Adapun dengan Prancis, kerja sama pertahanan dengan negeri tersebut sangat strategis karena merupakan negara anggota Dewan Keamanan PBB, memiliki industri pertahanan maju dan merupakan eksporter poduk pertahanan terbesar kedua di dunia setelah Amerika Serikat (AS), dan mitra potensial dalam memajukan industri pertahanan dalam negeri.
Perjanjian yang dibangun dengan Paris mencakup bidang intelijen pertahanan, pendidikan dan pelatihan, ilmu pengetahuan dan teknologi bidang pertahanan, pemeliharaan perdamaian, bantuan kemanusiaan; produk dan pengembangan bersama peralatan pertahanan.
baca juga: Menhan Prabowo Bertemu Menlu Turki, Bahas Kerja Sama Pertahanan
Dengan Uni Emirate Arab (UEA) diarahkan untuk mengembangkan produksi bersama industri pertahanan kedua negara, seperti produksi amunisi dan komponen senapan. Secara detail, perjanjian meliputi pertukaran informasi, industri pertahanan, dan peningkatan kapasitas.

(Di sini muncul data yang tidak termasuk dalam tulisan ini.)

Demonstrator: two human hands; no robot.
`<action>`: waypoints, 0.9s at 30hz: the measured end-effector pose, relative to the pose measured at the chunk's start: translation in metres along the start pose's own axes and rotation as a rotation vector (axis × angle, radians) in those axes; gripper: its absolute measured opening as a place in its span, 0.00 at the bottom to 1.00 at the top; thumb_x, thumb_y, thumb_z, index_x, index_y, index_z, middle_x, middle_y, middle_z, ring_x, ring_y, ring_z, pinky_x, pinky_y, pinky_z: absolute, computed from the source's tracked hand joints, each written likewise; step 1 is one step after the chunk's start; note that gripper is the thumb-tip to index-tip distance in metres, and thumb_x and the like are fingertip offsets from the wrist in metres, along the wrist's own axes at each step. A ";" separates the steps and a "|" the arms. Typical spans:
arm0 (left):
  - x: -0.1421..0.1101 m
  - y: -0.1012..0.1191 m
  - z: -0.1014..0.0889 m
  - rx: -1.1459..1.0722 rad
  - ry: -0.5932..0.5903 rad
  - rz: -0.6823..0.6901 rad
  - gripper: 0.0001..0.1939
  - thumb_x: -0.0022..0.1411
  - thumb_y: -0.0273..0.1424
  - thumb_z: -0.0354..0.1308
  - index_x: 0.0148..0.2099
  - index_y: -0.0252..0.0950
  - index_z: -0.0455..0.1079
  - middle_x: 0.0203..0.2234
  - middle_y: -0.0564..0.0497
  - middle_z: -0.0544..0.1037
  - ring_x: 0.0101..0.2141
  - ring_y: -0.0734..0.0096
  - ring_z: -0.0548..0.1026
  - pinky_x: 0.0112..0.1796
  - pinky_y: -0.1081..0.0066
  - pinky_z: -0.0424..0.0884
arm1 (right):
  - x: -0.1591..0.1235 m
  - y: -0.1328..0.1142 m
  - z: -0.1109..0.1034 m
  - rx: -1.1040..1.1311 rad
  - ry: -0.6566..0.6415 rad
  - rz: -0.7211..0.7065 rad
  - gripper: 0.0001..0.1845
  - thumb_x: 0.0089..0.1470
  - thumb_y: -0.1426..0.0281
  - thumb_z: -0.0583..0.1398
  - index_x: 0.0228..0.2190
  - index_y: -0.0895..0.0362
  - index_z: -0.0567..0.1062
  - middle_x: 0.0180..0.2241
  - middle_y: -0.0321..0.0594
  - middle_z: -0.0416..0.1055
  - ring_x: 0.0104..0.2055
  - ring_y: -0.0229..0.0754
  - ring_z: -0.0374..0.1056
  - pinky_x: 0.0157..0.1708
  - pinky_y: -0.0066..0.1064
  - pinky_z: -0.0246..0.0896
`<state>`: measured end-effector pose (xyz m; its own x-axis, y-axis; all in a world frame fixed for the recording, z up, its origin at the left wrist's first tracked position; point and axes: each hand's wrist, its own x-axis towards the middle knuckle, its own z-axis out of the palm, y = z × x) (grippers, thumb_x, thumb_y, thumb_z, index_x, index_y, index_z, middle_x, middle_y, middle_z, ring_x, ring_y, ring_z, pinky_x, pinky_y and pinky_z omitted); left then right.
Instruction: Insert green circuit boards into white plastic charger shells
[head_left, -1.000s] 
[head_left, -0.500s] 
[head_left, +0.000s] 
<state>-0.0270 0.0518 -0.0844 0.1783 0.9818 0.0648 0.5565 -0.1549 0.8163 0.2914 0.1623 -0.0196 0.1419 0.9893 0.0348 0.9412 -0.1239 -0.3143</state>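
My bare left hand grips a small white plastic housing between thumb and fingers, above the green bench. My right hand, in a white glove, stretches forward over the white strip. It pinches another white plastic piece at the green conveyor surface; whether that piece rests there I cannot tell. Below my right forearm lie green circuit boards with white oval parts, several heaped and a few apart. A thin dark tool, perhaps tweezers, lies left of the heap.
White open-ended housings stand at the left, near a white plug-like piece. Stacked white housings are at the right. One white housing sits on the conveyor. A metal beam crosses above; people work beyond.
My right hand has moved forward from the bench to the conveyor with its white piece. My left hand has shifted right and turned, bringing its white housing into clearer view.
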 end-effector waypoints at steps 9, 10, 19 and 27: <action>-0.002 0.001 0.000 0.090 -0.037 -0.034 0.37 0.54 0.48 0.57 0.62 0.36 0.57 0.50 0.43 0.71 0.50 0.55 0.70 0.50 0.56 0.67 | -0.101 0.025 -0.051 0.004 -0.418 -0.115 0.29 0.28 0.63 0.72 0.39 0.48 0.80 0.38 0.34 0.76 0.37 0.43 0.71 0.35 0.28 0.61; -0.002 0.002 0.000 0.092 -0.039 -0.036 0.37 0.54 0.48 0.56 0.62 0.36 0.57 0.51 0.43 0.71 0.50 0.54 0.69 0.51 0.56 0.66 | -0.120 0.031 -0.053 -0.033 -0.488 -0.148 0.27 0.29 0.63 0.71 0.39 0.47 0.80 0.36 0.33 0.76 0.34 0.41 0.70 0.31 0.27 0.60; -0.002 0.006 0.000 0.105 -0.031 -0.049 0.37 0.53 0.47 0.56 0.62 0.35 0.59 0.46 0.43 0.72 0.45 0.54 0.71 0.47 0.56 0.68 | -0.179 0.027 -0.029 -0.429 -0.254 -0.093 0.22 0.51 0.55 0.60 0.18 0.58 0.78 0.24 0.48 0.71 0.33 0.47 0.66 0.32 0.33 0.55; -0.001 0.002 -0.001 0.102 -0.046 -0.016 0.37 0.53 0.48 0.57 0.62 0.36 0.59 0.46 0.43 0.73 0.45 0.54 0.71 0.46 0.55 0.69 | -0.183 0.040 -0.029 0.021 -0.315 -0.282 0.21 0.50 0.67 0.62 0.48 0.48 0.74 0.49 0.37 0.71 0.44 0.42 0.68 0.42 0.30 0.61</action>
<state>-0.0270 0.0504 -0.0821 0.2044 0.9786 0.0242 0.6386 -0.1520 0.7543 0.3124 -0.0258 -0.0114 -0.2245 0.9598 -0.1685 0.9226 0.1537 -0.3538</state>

Selanjutnya kerja sama dengan Kamboja difokuskan pada dialog, pertukaran kunjungan, pertukaran informasi ilmu dan teknologi pertahanan, dan peningkatan kapasitas SDM. Perjanjian juga diharapkan dapat membuka peluang peningkatan ekspor produk senjata buatan Indonesia di mana Kamboja merupakan salah satu negara tujuan.
Sedangkan dengan Brazil kerja sama sangat tepat karena merupakan kekuatan militer kedua di belahan bumi bagian barat setelah AS, dan memiliki jaringan industri pertahanan yang mapan dengan 220 industri pertahanan yang melayani 85 negara mitra.
Rencananya, kerja sama yang dilakukan mencakup kunjungan dan pertemuan antar-institus, pengembangan SDM, serta pengetahuan dan pengalaman. Perjanjian kerja sama akan membuka peluang kerjasama lain, terutama dukungan logistik, transfer of technology (ToT), joint research, joint production, dan joint marketing.
Pondasi Kerja Sama Pertahanan
Kehadiran negara, dalam hal ini Indonesia, sudah jelas di antaranya adalah untuk melindungi segenap bangsa Indonesia dan seluruh tumpah darah. Amanat ini tercantum dalam pembukaan UUD 1945. Untuk tujuan inilah, pemerintah mempunyai kewajiban untuk memperkuat pertahanan dengan segala cara agar negara memiliki kapasitas melindungi negara dan rakyatnya.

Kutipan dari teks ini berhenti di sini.